With fewer first attempts finding the back of the net, players must learn how to create and capitalize on secondary scoring chances.
“If you can learn to go hard to the net and be there when that rebound is there, you’re going to have a better chance of scoring goals,” said Loahr. “The kids that don’t have those skills are not going to score much because they’re not going to be in the right spot.”
“Some kids don’t like to be in front of the net because it can be a dangerous place to be, but that’s where goals are scored. You have to have some courage to be there, and that’s what separates kids out there.”
Creating Goals Without the Puck
While it’s true players need the puck on their stick in order to score, it’s also critical for young players to learn that what they do without the puck has a huge impact on how many goals they will score.
To Loahr, movement without the puck is all about learning how to get open, when to get open and knowing how to read your opponents and your teammates in order to do that. Those mental skills can be difficult for coaches to teach so Loahr tries to focus players’ attention on a few key components.
“Try to get them to learn to get inside position on a defenseman with stick on the ice, have an awareness of where the puck is and stopping at the net, not flying by it,” said Loahr. “If they can do those three or four things, they’re going to be a little bit more successful than kids who don’t.”
Winning Puck Battles
Having been a high school coach for more than 25 years, Loahr has seen a number of changes take place in hockey over the years. One of the most obvious changes is the increased emphasis on puck possession and protection. Today, coaches and players spend much more time developing skills that will allow them to maintain possession rather than playing the dump and chase style that used to dominate the game.
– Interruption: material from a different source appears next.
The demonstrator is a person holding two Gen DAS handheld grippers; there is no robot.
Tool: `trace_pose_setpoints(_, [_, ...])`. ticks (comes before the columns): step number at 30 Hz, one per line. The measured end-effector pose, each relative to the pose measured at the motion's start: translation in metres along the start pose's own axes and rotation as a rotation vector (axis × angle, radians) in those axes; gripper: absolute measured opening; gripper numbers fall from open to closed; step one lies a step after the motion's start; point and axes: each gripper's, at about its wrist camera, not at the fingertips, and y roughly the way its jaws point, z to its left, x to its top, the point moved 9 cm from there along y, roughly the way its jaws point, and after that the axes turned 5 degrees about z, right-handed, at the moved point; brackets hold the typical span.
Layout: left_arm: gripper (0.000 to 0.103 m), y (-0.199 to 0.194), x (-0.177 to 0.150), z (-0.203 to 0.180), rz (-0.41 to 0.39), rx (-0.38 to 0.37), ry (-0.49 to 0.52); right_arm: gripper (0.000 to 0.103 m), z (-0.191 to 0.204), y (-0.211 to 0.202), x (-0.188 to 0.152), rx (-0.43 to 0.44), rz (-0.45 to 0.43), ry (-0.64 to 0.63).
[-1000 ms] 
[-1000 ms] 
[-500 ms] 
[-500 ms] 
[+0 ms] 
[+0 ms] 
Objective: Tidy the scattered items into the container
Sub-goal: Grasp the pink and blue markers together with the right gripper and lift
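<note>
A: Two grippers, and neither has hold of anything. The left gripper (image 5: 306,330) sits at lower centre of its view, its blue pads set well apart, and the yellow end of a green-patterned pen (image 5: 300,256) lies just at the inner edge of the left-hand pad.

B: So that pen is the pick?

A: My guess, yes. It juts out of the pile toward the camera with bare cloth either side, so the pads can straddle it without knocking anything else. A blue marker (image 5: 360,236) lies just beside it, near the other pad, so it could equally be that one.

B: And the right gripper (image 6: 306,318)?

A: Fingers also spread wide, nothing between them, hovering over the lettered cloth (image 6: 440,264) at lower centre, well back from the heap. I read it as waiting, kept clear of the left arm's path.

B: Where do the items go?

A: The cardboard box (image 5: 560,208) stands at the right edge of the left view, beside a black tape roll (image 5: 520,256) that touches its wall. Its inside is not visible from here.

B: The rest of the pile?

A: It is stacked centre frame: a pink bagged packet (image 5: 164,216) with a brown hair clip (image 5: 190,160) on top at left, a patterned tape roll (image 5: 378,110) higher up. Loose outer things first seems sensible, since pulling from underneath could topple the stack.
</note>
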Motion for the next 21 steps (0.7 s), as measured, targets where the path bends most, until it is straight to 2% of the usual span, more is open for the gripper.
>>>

The first priority in terms of puck protection skills is skating and, “it’s not just being a fast skater, but it’s being strong on your skates, having good balance and learning to keep your knees bent,” Loahr pointed out.
Once players have the right foundation of skating skills, it’s a matter of giving them a number of repetitions where they have to protect the puck from someone so they can learn those skills in a game-like scenario.
“We do a lot of 1-on-1 battles along the wall,” said Loahr. “And we do it in open ice too - learning to control the puck in a small area in open ice. Again, it’s kind of working on skating and balance at the same time. We probably try to do one of those drills at least every other day. We do a lot of small area stuff, especially as the season goes on.”
Developing Game Skills
The best way to learn these skills is for players to experience them first hand. Playing pond hockey is a great way for players to get additional repetitions on their own time, but coaches play a key role as well.
“At the youth level, coaches just have to continue to emphasize practice versus games,” emphasized Loahr.
This may seem counterintuitive at first. Wouldn’t the best way to develop game skills would be by playing more games?
But the reality is games are much less efficient than practices. Three, 15-minute stop time periods takes 75-90 minutes of actual time while only providing 45 minutes of actual game play. Compare that to 65 or more minutes of activity in a 75 minute practice and then add in the increase in passes, puck touches and scoring chances in small area games, and it becomes easy to see why a 3:1 or 2:1 practice to game ratio in youth hockey has such a positive impact on player development.